The Division of Barton is an Australian electoral division in the state of New South Wales. The division was created in 1922 and is named for Sir Edmund Barton, the first Prime Minister of Australia.

The division has always been based in the inner southern suburbs of Sydney, and currently includes the suburbs of Arncliffe, Banksia, Bardwell Valley, Beverley Park, Bexley, Bexley North, Brighton-Le-Sands, Carss Park, Dolls Point, Kogarah, Kogarah Bay, Kyeemagh, Monterey, Ramsgate, Ramsgate Beach, Rockdale, Sandringham, Sans Souci, Turrella and Wolli Creek and parts of Beverly Hills, Carlton, Earlwood and Kingsgrove.

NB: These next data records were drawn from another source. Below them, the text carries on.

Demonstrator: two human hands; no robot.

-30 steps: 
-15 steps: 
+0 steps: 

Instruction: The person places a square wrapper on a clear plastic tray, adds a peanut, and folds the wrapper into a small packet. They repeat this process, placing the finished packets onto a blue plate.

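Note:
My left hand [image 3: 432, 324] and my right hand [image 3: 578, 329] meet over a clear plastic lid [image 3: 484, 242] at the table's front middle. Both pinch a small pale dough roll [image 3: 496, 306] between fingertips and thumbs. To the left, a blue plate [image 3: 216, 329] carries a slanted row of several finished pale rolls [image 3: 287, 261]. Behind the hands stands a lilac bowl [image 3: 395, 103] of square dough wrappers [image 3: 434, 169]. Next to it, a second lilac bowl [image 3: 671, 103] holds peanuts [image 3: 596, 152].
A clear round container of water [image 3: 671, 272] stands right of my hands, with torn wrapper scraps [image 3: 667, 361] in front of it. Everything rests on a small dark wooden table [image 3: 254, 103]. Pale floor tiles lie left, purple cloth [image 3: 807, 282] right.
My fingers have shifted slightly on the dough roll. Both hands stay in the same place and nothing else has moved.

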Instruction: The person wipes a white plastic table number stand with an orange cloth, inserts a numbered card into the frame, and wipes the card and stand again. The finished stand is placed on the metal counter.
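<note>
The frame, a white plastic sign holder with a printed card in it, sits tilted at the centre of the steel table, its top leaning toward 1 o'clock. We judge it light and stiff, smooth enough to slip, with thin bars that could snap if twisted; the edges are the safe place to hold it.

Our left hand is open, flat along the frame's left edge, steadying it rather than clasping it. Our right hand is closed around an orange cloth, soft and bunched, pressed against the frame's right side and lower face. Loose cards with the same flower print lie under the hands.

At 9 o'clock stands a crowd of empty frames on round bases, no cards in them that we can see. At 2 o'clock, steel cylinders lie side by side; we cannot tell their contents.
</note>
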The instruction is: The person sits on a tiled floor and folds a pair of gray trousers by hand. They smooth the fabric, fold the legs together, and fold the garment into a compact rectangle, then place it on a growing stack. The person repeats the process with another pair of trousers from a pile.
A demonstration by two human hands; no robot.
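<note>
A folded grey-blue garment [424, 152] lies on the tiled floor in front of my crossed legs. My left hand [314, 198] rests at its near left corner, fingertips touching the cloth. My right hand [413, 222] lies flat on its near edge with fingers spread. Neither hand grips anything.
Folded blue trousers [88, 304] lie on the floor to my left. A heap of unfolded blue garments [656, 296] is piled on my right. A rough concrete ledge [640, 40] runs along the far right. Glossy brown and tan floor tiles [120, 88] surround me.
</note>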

The current Member for Barton, since the 2013 federal election, is Nickolas Varvaris, a member of the Liberal Party of Australia.[1]

History[edit]

For most of its history, Barton has been a marginal seat, changing hands regularly.

Barton's most prominent member has been Dr H. V. Evatt, who was Leader of the Australian Labor Party between 1951 and 1960. Evatt nearly lost the seat in 1951 and 1955, and in 1958 he transferred to the safe seat of Hunter. A former minister in the Hawke and Keating ministries, Gary Punch, held the seat for Labor between 1983 and 1986. Robert McClelland, a former Attorney-General, held the seat for Labor between 1996 and 2013.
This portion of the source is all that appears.